The Maltese interior ministry said in a statement that the authorities had told the captain of the Salamis he had no permission to enter Malta's territorial waters.

EU Home Affairs Commissioner Cecilia Malmstroem had said that the refugees should be allowed to land on Malta "as soon as possible."

The Maltese government claimed that a patrolling Italian navy ship had ordered the Salamis to take the migrants to the nearest available port, in this case in Libya.

The alleged refusal by the captain to obey this order "created an expectation that Malta should shoulder international obligations which would have never been incumbent upon it had the master complied," Malta's deputy attorney general Donatella Frendo Dimech said in a statement.

Malta insists the refugees had no need to disembark because they had already been rescued and their lives were not at risk.

But Malmstroem said it was "the humanitarian duty of the Maltese authorities to allow these persons to disembark."

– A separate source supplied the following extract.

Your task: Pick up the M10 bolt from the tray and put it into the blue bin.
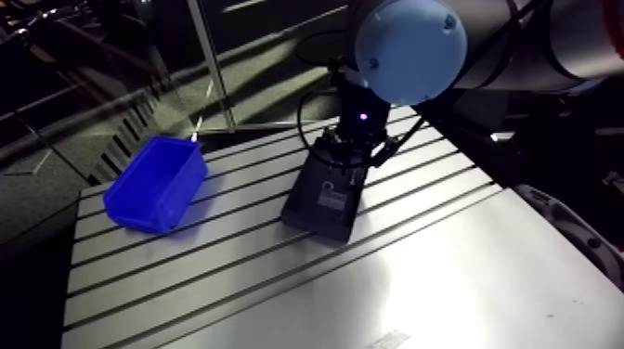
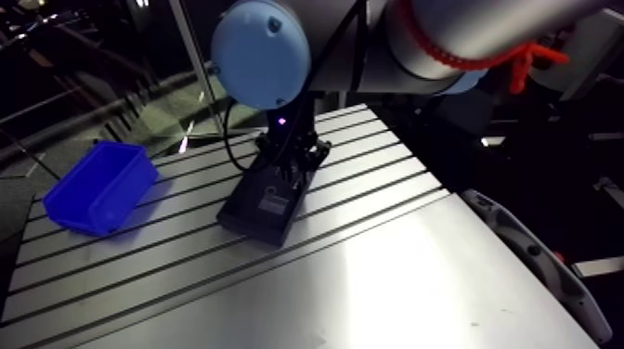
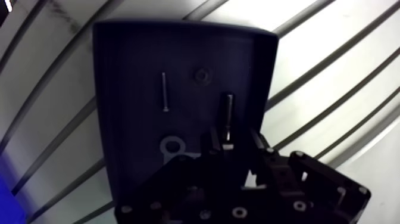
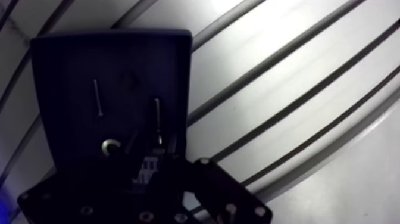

"Sending the ship back to Libya would be contrary to international law," she said.

With the ship closest to Malta, a dispute over the rights and wrongs of the case "does not help the persons in immediate need," she added.

Hundreds of thousands of migrants from Africa have braved the seas in dangerously ill-equipped vessels operated by traffickers to get to Italy and other parts of the EU in recent years, many paying with their lives in the rickety boats.

Malta had a record 880 arrivals in July with some 1,200 in total having landed on the island so far this year.

Italian Interior Minister Angelo Alfano has likened the traffickers to "merchants of death", who must be stopped.

Since 1999, more than 200,000 people have arrived on Italy's southern Lampedusa island, which is, along with the Greece-Turkey border, one of the biggest gateways for undocumented migrants and refugees into the European Union.